- **EXERCISE DETAILS**:
Exactly the lines below from the one with "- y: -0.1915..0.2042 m" up to and including the one with "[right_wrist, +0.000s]" make up the answer, with nothing else added.

== DATA SUPPLIED ==

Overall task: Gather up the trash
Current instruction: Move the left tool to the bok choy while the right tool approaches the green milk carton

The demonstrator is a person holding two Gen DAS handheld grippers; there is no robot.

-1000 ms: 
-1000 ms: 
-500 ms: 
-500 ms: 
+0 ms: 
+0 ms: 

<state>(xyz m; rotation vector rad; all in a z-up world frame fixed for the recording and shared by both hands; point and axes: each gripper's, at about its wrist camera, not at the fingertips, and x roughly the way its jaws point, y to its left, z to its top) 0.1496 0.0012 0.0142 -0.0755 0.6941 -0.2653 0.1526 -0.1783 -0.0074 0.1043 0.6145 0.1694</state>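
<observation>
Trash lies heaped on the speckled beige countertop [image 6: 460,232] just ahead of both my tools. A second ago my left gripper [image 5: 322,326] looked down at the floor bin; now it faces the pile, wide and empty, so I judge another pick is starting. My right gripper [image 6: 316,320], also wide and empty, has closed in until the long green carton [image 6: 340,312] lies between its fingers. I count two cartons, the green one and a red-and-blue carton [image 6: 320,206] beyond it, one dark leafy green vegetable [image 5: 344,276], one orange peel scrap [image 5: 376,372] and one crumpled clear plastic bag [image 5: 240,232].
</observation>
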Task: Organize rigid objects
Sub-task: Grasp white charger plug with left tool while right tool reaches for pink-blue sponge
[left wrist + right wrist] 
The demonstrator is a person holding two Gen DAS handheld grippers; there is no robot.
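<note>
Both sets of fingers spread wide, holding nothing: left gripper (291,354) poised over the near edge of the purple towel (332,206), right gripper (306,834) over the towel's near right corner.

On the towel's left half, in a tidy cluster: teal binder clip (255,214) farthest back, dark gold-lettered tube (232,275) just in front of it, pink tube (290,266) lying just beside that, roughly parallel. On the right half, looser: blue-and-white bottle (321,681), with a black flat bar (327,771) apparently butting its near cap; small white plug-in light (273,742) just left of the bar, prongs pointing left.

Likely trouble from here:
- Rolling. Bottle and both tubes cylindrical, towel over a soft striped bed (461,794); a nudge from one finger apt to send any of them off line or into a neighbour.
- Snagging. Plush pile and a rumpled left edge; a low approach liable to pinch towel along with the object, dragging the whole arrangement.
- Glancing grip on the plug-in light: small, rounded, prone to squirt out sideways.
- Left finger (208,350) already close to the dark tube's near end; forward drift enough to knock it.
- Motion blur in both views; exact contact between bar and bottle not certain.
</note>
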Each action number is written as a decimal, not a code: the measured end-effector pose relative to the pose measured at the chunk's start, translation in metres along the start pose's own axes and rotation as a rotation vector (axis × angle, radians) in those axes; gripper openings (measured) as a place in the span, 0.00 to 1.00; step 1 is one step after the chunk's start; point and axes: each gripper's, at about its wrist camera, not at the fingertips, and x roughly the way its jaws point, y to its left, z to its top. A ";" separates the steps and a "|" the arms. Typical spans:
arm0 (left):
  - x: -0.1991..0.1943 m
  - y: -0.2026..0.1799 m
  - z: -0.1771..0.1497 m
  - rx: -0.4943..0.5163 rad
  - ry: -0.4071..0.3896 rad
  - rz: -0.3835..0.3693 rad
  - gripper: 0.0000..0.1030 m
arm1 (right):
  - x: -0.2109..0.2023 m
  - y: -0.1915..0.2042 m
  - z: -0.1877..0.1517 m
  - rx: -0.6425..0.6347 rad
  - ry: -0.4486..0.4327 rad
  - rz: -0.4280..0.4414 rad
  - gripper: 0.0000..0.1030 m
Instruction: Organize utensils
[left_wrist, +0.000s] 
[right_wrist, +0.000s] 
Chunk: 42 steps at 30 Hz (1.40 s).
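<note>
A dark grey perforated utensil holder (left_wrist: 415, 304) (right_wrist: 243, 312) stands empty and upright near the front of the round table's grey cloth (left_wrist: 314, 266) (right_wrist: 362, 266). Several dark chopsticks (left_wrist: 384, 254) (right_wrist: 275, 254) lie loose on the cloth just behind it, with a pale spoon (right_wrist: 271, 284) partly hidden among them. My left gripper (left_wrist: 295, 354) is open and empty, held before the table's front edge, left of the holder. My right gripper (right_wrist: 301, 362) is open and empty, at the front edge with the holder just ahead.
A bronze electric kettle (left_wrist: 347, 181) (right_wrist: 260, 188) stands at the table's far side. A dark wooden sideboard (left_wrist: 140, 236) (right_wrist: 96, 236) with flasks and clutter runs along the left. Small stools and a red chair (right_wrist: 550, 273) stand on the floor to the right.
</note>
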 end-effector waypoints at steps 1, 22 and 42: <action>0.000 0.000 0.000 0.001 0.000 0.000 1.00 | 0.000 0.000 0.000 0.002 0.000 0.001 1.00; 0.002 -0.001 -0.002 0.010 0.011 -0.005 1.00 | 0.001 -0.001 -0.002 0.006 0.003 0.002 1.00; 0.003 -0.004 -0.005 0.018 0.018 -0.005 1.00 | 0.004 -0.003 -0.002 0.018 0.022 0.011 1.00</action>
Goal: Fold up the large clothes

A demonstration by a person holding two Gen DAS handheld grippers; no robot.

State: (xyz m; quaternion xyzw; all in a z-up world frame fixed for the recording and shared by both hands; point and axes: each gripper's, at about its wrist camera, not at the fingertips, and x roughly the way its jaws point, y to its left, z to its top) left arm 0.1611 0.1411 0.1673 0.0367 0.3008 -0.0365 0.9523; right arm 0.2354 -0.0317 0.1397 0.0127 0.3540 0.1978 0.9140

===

- **SOLUTION TO THE PROBLEM**:
  - y: -0.1915..0.2042 m
  - z: -0.1877..0.1517 m
  - rx: -0.6425..0.6347 rad
  - ry: -0.4486..0.4327 rad
  - rz: -0.4280..0.4414 rad
  - gripper: 0.0000..0.1030 m
Instruction: Organize utensils
[left_wrist, +0.000s] 
[right_wrist, +0.000s] 

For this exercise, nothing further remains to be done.